Adair v. United States is a case decided on January 27, 1908, by the United States Supreme Court in which the court held 6-2 that a law prohibiting employers from firing employees on the basis of union membership violated protections against government interference in contract negotiations under the Fifth Amendment of the United States Constitution. The court also found that Congress did not have the authority under the commerce clause to regulate contracts between employers and employees.[1]

HIGHLIGHTS
  • The case: The U.S. Congress passed the Erdman Act in 1898. Section 10 of the act made it illegal for certain railroad employers to fire employees on the basis of their participation in labor unions. William Adair was a master mechanic who supervised employees at the Louisville and Nashville Railroad Company. Adair was later convicted of violating the Erdman Act after firing O.B. Coppage, who belonged to a labor union called the Order of Locomotive Fireman.
  • The issue: Does the Erdman Act violate the U.S. Constitution's Fifth Amendment, which protects the right of employers and employees to negotiate contracts without the interference of the federal government?
  • The outcome: The U.S. Supreme Court ruled 6-2 that Section 10 of the Erdman Act violated the U.S. Constitution and that Section 10 of the act was not a legitimate exercise of congressional power to regulate interstate commerce.

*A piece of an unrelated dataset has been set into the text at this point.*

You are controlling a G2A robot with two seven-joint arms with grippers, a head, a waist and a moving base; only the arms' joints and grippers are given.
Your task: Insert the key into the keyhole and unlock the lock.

  • Why it matters: The U.S. Supreme Court ruled that Section 10 of the Erdman Act was unconstitutional because it violated the Fifth Amendment, which protects the right of individuals to negotiate contracts without interference from the federal government. Justice Harlan argued that the law violated the liberties of employers and employees because it compelled them to accept certain conditions in contract negotiation. Furthermore, the U.S. Supreme Court ruled that Congress had no authority to regulate contracts between employers and employees under the commerce clause.

    Background

    Section 10 of the Erdman Act of 1898 made it illegal for an employer to fire an employee for joining a union, or for an employer to make employment conditional on abstaining from union membership. The law applied to individuals who worked on moving train cars that transported freight and passengers between the states.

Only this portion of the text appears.